Miquel Duran-Frigola · 06e2c872
--- a/database.md
+++ b/database.md
-# Database
+# SQL database

-XXX
\ No newline at end of file
+A lot of meta-data related to the CC is stored in a PostgreSQL database called `chemical_checker_<yyyy>_<mm>`. Tables are listed in **alphabetical order**.
+
+## Central tables
+
+The most important tables of the CC are:
+
+* `datasets`
+ * It contains [dataset specifications](datasets).
+ * Every time a dataset is stored in the CC, this table should be updated.
+* `general_properties`
+ * Compound properties such as molecular weight or Lipinski's rule of 5 violations.
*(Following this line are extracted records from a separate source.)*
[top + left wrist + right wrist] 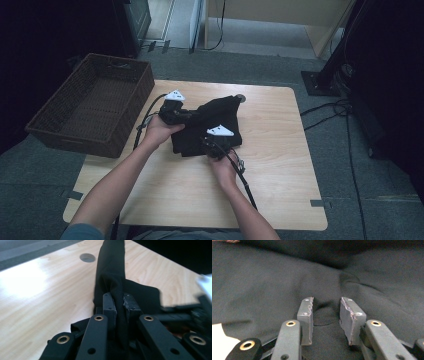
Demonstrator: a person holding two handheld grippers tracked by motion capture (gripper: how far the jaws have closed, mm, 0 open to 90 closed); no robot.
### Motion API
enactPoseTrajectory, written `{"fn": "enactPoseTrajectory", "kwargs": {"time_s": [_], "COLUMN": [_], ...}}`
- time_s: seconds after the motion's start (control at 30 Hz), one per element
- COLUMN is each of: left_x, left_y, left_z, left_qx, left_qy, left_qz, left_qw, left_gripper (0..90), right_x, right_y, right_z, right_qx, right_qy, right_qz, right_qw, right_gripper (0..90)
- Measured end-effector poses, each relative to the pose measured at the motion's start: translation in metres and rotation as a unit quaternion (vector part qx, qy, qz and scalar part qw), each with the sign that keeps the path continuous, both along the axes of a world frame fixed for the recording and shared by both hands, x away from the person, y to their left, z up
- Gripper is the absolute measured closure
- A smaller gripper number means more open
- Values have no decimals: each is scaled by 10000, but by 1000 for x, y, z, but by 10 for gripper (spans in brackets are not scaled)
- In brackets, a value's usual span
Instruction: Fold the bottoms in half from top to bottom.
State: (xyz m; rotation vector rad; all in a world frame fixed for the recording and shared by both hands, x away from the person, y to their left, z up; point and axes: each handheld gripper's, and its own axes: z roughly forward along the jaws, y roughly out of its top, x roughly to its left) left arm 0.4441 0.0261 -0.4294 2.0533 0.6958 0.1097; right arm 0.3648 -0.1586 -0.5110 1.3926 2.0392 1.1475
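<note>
A black cloth [220, 117] lies crumpled on the wooden table [280, 150]. My left gripper [192, 116] is at the cloth's left edge. In the left gripper view it [119, 302] is shut on a raised fold of the cloth [111, 265], which stretches away from the jaws in a taut ridge. My right gripper [212, 145] is at the cloth's near edge. In the right gripper view its [326, 315] jaws stand apart just over the cloth [262, 285], with a small pucker of fabric in the gap and the pads not pressing on it.
A brown wicker basket [90, 105] stands off the table's left side. A round cable hole [240, 98] is in the tabletop just behind the cloth. Cables trail from both grippers toward the near edge. Dark stands and cables sit on the floor at right.
</note>
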Motion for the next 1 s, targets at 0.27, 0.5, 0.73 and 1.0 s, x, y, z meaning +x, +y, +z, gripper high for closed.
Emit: {"fn": "enactPoseTrajectory", "kwargs": {"time_s": [0.27,0.5,0.73,1.0], "left_x": [-22,-29,-34,-35], "left_y": [8,5,0,-1], "left_z": [-27,-50,-53,-51], "left_qx": [32,107,379,422], "left_qy": [262,476,247,252], "left_qz": [58,301,329,332], "left_qw": [9996,9984,9984,9982], "left_gripper": [828,823,819,804], "right_x": [17,15,-7,-7], "right_y": [1,-9,-33,-41], "right_z": [-3,1,21,66], "right_qx": [143,299,365,483], "right_qy": [-91,53,189,-139], "right_qz": [-114,62,282,306], "right_qw": [9998,9995,9988,9983], "right_gripper": [630,587,592,652]}}
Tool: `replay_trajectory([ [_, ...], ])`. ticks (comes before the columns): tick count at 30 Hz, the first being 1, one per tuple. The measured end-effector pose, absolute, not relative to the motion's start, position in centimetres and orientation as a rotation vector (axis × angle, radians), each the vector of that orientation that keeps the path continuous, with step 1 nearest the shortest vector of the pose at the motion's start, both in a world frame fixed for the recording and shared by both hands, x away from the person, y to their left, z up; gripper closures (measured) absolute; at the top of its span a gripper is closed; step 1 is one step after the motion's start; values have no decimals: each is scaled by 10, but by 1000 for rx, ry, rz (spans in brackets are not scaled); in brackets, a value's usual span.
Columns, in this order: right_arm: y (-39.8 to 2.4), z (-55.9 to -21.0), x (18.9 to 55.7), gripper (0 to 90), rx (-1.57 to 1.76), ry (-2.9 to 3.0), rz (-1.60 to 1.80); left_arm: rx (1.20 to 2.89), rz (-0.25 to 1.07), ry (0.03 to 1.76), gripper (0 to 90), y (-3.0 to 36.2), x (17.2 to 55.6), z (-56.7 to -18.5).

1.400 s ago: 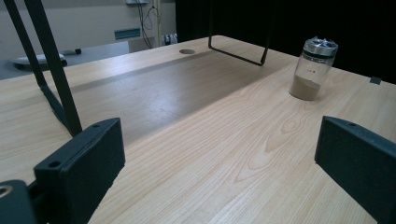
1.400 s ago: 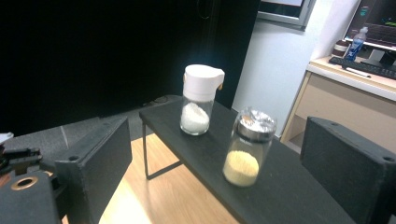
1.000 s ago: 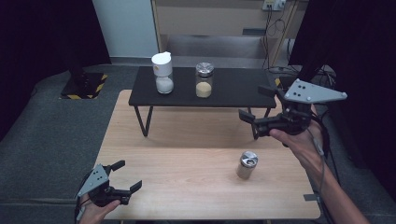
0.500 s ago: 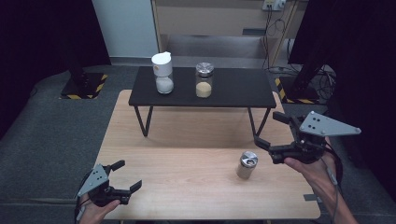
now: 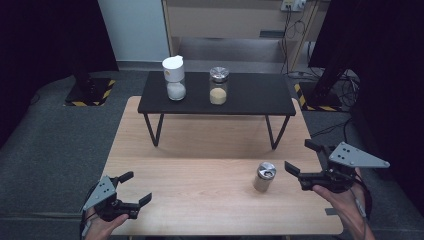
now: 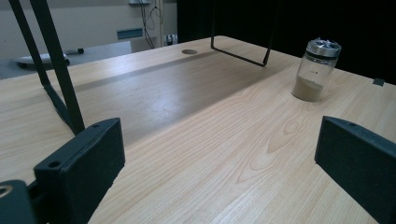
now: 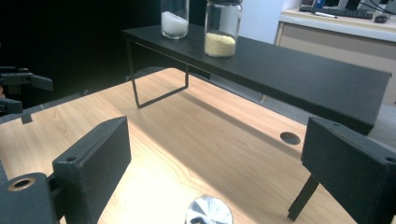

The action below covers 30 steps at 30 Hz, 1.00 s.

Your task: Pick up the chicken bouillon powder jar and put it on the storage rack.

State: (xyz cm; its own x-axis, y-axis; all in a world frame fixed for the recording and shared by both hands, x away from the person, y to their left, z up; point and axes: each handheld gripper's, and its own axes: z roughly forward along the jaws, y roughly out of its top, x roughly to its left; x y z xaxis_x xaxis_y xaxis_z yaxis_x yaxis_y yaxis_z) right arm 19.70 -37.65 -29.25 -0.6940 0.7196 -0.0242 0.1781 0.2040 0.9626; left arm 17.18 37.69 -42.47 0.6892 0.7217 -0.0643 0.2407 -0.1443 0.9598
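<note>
A small glass jar [image 5: 264,176] with a silver lid and brown powder stands on the wooden table [image 5: 200,160], right of centre. My right gripper [image 5: 298,155] hangs just right of the jar, jaws open and empty, pointing left toward it. In the right gripper view the jar's lid [image 7: 208,211] sits low between the wide-open jaws of that gripper [image 7: 219,168]. My left gripper [image 5: 138,187] rests open at the near left corner. From the left gripper view its jaws [image 6: 219,163] are spread wide, with the jar [image 6: 317,70] far off to the right.
A low black shelf [image 5: 260,97] on thin metal legs spans the table's far half. On it stand a white-lidded jar of white powder [image 5: 175,77] and a silver-lidded jar of yellowish powder [image 5: 218,86]. A cable hole [image 7: 290,137] lies in the tabletop.
My right gripper has come down and toward the near edge, from beside the shelf's right end to the level of the small jar. The left gripper has stayed put.
</note>
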Motion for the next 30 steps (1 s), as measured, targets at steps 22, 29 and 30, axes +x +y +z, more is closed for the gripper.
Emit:
replay_trajectory([
  [22,-386,-354,186,87,955,2040,1442,1704,509,780,3,377,171,-425],
  [29,-391,-373,183,88,993,2038,1443,1706,513,781,3,377,170,-424],
  [30,-392,-375,182,88,997,2038,1446,1706,513,781,3,377,170,-424],
])
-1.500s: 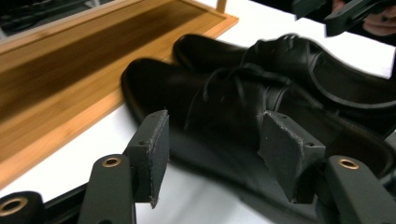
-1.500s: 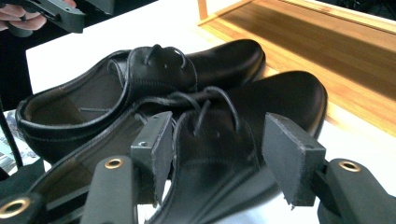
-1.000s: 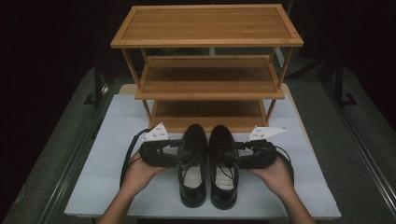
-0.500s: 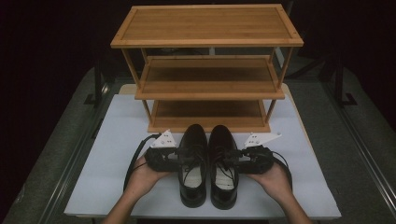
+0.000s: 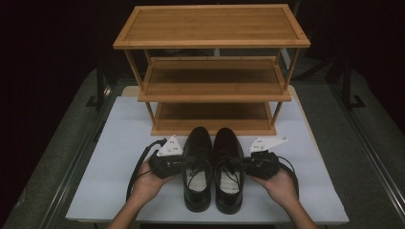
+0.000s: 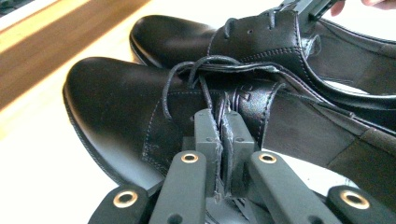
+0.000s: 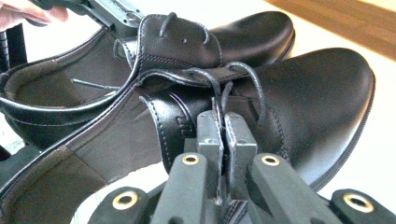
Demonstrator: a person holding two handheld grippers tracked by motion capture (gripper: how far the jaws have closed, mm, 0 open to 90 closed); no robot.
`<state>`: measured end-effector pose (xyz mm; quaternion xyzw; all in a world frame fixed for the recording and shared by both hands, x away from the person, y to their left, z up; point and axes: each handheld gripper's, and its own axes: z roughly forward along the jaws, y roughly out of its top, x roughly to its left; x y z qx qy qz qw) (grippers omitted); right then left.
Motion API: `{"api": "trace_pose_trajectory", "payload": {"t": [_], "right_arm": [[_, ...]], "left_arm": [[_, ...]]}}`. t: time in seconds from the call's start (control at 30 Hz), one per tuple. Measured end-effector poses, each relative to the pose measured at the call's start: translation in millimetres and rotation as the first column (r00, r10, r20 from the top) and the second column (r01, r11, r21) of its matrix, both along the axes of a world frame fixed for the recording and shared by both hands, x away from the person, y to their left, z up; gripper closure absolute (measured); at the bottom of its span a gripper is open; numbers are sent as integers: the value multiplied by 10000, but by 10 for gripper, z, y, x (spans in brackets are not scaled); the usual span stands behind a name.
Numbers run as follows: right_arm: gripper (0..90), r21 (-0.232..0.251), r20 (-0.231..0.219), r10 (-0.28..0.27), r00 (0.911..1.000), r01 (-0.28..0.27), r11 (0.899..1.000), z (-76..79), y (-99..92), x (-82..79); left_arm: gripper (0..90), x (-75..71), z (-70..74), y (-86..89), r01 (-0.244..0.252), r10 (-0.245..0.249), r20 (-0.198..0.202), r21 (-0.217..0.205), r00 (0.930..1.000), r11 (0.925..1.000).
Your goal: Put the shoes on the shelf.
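A: Left claw [image 6: 219, 140]?
B: Jaws just closed, pinching the lace [image 6: 205, 93] of the left shoe [image 5: 197, 167].
A: Right claw [image 7: 223, 140]?
B: Same, just closed on the right shoe's [image 5: 228, 167] lace [image 7: 215, 100]. Both shoes side by side, touching, mid-bench [image 5: 110, 181], toes toward the rack [image 5: 212, 71].

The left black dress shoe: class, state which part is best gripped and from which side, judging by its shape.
Probably the left shoe's lace-side flap, approached from its outer side: it is a thin leather edge standing up beside the opening. The left gripper has just closed its jaws there.
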<state>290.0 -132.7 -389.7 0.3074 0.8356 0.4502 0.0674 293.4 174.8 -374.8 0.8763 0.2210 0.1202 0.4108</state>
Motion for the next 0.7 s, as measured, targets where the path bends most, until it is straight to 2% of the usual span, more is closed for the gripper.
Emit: {"api": "trace_pose_trajectory", "payload": {"t": [0.2, 0.33, 0.7], "right_arm": [[869, 6, 367, -512, 9980, 512, 9987, 52, -41, -13], [871, -8, 460, -753, 9961, 754, 9972, 76, -70, -3], [871, 53, 612, -1139, 9916, 1137, 9935, 153, -144, 27]], "left_arm": [[872, -22, 56, 41, -396, 398, 300, -92, 9988, 9992], [874, -15, 87, 106, -727, 735, 351, -242, 9967, 9971], [876, 2, 177, 167, -1045, 1072, 554, -497, 9927, 9933]]}}
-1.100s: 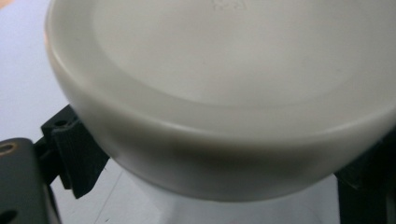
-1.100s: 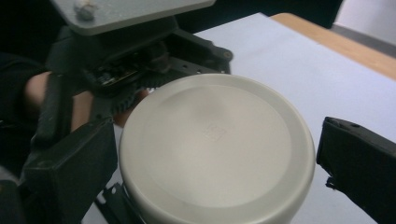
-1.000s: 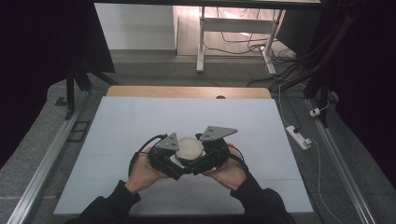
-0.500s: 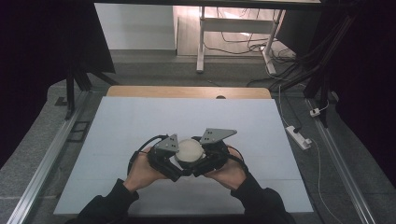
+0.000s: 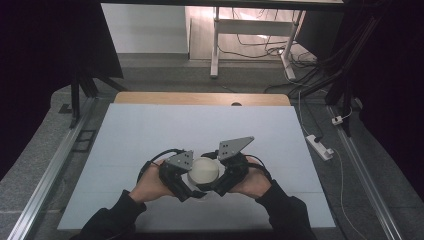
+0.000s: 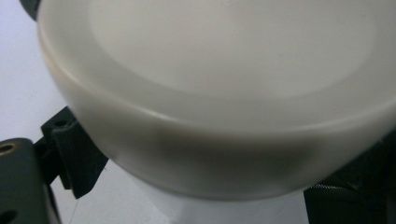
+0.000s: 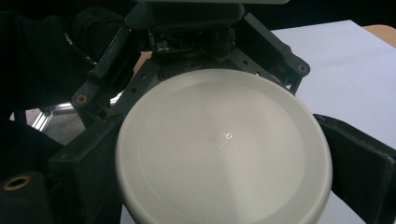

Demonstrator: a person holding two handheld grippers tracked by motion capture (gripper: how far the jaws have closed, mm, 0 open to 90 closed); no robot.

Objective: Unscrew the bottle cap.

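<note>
- The round white lid (image 5: 204,170) is gripped from both sides by left gripper (image 5: 184,179) and right gripper (image 5: 220,181).
- A pale tabletop (image 5: 150,130) is seen; cables (image 5: 260,37) are strewn over the floor behind.

Your high view was dim with glare top centre; the left gripper view was blurred close-up

Desk (image 5: 150,135): pale grey top, with a wooden strip (image 5: 200,98) along its far edge.
Floor: grey carpet around the desk.
Power strip (image 5: 318,146): white, lying on the floor just right of the desk.
Rail (image 5: 50,175): metal, running along the floor left of the desk.
Second table (image 5: 250,25): white legs, beyond the desk, with cables (image 5: 265,37) under it.
</note>
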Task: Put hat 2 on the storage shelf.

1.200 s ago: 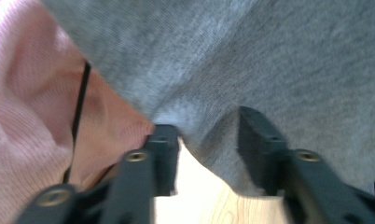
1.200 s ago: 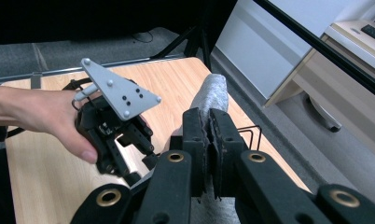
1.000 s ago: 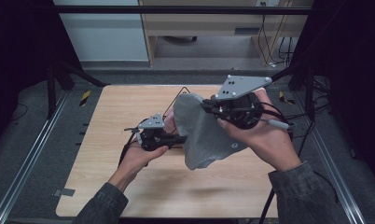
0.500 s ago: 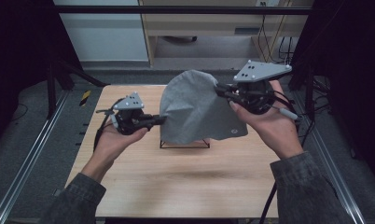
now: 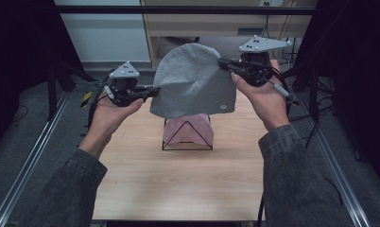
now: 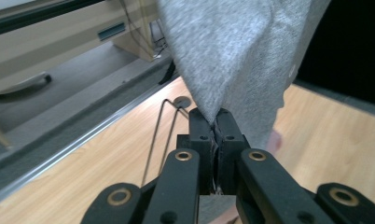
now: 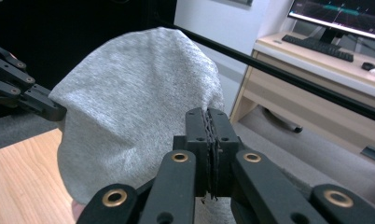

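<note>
In the high view, the grey knitted fabric hat (image 5: 193,82) hangs in the upper centre of the frame, stretched between the left gripper (image 5: 150,91) at its left edge and the right gripper (image 5: 224,63) at its upper right edge, above a black wire stand (image 5: 187,137) with pink cloth (image 5: 178,131). In the left gripper view, the jaws are closed tightly on the hat's edge, and the fabric rises from them to the top centre. In the right gripper view, the jaws are also pressed together on the fabric, and the hat spreads to the left of them.

Both grippers (image 5: 152,91) (image 5: 222,63) raised, clamped shut
</note>
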`<state>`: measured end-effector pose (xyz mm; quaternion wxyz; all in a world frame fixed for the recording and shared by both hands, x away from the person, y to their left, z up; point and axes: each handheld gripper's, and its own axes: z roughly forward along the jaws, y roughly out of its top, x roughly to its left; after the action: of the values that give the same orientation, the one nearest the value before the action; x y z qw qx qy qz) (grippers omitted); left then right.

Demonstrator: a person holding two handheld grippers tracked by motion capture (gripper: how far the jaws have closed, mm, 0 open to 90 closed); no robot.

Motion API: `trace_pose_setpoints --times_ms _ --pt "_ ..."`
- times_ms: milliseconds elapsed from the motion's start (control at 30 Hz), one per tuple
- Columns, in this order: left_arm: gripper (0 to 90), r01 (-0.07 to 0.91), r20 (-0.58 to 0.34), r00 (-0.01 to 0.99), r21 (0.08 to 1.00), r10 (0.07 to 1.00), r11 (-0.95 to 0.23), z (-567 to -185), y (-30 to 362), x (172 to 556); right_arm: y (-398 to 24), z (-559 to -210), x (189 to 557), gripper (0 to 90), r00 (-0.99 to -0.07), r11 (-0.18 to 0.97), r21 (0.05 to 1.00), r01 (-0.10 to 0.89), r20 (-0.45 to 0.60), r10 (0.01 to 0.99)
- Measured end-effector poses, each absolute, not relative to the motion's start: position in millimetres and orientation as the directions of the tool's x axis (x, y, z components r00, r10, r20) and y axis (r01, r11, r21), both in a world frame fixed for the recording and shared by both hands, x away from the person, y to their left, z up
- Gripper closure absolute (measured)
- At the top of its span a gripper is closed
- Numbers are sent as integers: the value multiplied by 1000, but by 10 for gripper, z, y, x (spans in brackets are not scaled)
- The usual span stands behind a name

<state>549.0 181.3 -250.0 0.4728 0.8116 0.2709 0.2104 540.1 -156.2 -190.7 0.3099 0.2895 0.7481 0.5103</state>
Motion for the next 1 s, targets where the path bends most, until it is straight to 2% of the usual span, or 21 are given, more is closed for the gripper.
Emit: trace_pose_setpoints --times_ms 400,500,1000 --pt "880 218 90 719 912 689 -346 -2410 1808 5708 -1549 -1871 5690 890 -606 279 954 105 -161 779" --pt "880 199 121 707 911 697 -360 -2397 1819 5754 -1526 -1846 5766 891 -602 275 957 89 -168 781" --pt "879 210 142 683 901 716 -379 -2662 1788 6007 -1398 -2068 6062 890 -603 277 955 104 -161 781"
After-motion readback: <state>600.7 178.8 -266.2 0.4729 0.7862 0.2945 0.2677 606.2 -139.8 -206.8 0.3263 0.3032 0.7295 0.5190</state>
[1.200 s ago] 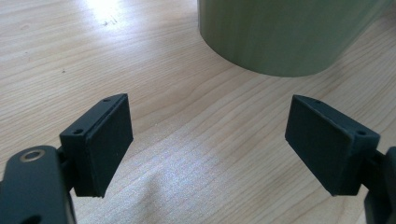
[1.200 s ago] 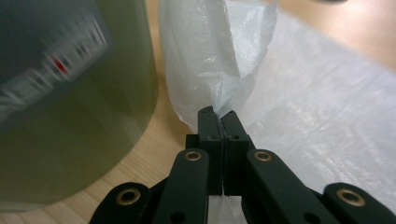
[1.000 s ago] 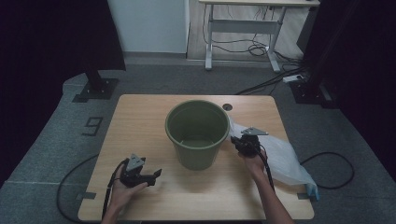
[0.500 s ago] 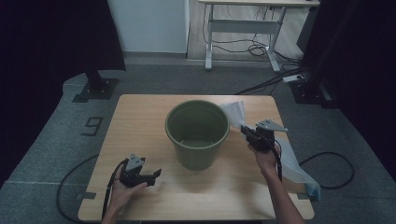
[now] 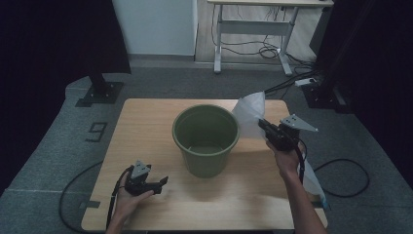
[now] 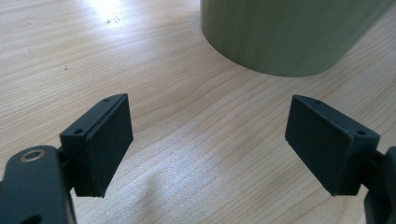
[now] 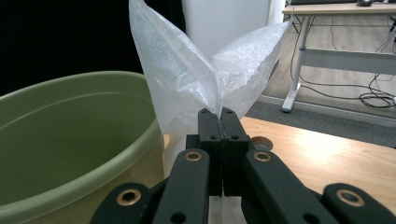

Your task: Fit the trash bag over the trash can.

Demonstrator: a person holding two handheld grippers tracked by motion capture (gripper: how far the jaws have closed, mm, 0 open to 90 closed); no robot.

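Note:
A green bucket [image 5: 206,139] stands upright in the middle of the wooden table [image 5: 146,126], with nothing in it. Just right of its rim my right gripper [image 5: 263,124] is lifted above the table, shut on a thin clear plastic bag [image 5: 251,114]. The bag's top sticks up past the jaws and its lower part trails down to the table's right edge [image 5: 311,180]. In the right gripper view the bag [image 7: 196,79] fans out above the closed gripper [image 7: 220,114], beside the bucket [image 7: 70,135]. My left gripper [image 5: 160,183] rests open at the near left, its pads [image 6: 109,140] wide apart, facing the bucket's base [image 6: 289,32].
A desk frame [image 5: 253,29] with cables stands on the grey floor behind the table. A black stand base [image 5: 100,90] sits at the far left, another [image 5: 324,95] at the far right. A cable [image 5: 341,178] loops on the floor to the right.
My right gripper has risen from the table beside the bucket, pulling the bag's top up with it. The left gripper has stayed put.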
+ * :warning: This table is currently called `physchem`.
+* `libraries`
+ * Abbreviation and description of compound libraries.
+ * :warning: This table is currently called `library_description`
+* `pubchem`
+ * CID, name and synonyms of molecules.
+* `structure`
+ * It contains `inchikey` and `inchi`.
+ * This is an evergrowing table. Every time a molecule is seen by the CC, it should be stored here.
+
+## Analysis tables
+
+Analysis tables, typically related to exemplary datasets.
+
+* `coordinate_clust_paired_conditionals`
+ * Conditional probabilities between clusters in different datasets.
+* `coordinate_conditionals`
+ * Conditional probabilities between similar molecules in different datasets.
+* `coordinate_correlation`
+ * Canonical correlation analysis between datasets.
+* `coordinate_paired_conditionals`
+ * Paired conditional probabilities between similar molecules in different datasets.
+* `coordinate_ranks`
+ * Coincidence of ranks between pairs of similar molecules in different datasets.
+* `scores`
+ * Popularity, singularity and mappability scores.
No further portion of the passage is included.